What once seemed an impossibility for Japanese boxers, could amazingly happen twice inside just a few weeks.
When Koki Eto defeated Kompayak Porpramook in a thriller on August 1st Eto became the first Japanese born fighter to win a world title fight in Thailand.
On September 3rd, just weeks later, Nobuo Nashiro (19-5-1, 13) looks to repeat the trick as he travels to Bangkok to take on Thai veteran Denkaosan Kaovichit (61-3-1, 26) for the WBA "interim" Super Flyweight title.
Although both men have very different looking records they are both former world champions and have both only ever lost in bouts for world titles, a rather staggering fact.
The Thai, a former WBA Flyweight champion, is by far the more experienced fighter. He not only has 65 bouts under his belt, but he has been a professional since 1996 and fought in a staggering 536 professional rounds. Like many Thai's however many of those bouts have come against weak opponents as he's traded on quantity of opponents as opposed to quality.
On his debut Kaovichit claimed the PABA Flyweight title and after defending it for almost 6 years he fight in his first world title bout. Unfortunately for Kaovichit he had to travel to the USA to face then then WBA Flyweight champion Eric Morel. Despite putting up a good challenge Kaovichit was stopped in the penultimate round by the Puerto Rican after being dropped earlier in the round.
Kaovichit would have to wait 5 more years for his second title bout. This time he'd be controversially denied a victory as he fought to a draw with Takefumi Sakata, against for the WBA Flyweight title. Although many had Kaovichit winning he was deducted a point with just seconds left that saw him held to a split decision draw.
It was 3rd time lucky just a year later as he faced Sakata in a rematch and stopped the Japanese fighter in 2 rounds for the title. After a couple of close defenses Kaovichit would lose the title to Daiki Kameda and suffering his second defeat.

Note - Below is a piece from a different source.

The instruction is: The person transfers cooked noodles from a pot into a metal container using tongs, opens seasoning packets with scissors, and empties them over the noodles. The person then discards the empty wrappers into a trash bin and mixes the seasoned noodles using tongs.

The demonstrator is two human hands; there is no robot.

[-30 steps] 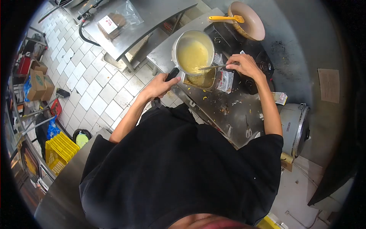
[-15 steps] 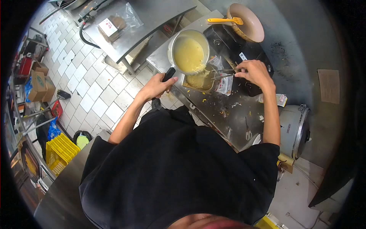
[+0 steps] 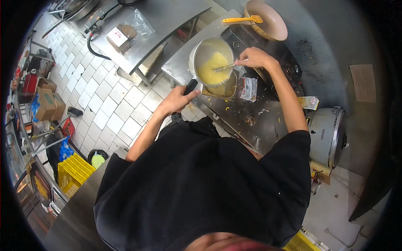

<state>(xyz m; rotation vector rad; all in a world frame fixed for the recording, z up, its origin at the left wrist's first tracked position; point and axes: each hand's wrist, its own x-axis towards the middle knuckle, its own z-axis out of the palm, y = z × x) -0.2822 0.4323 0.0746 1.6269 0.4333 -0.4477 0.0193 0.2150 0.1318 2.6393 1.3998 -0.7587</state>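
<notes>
My left hand [image 3: 178,100] is wrapped round the black handle of a metal saucepan [image 3: 193,62]. The pan is tilted over a rectangular metal tray [image 3: 235,88], its rim covering part of the tray. Inside the pan lies a soft yellow food [image 3: 212,75], perhaps noodles in liquid, with pale strands at the lower rim. With my right hand [image 3: 254,58] I grip metal tongs [image 3: 226,67] whose tips are down in the yellow food. Below the pan, the tray contains a yellowish, crumbly-looking food [image 3: 215,90].
A clear printed packet [image 3: 248,89] lies right of the tray, among scraps on the dark counter [image 3: 238,121]. Behind stand a pink-lined pan [image 3: 270,21] and an orange spatula [image 3: 243,19]. A large grey cooker [image 3: 324,136] stands at right, a steel table [image 3: 167,25] at upper left.
My right hand has moved left and up, bringing the tongs from over the tray into the saucepan. The pan has shifted slightly right and down; my left hand still holds its handle.
</notes>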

Since the loss to Kameda, Kaovichit has faced limited opponents with the only one of note being Luis Concepcion, a man who genuinely destroyed Kaovhicit in a WBA interim title bout. Kaovichit was dropped 3 times in just 90 seconds before the referee waved off the contest.
Nashiro is significantly younger in every which way than the Thai. He's 5 years younger in terms or "real age", with just 25 professional contests he's had less than half of the bouts of Kaovichit and with just 190 rounds to his name there is more than 340 rounds of difference.
Despite the relative "inexperience" of Nashiro he's a certified world level fighter. He was rushed to a world title world title fight and amazingly won the WBA Super Flyweight title in just his 8th contest defeating the experienced Martin Castillo for the title.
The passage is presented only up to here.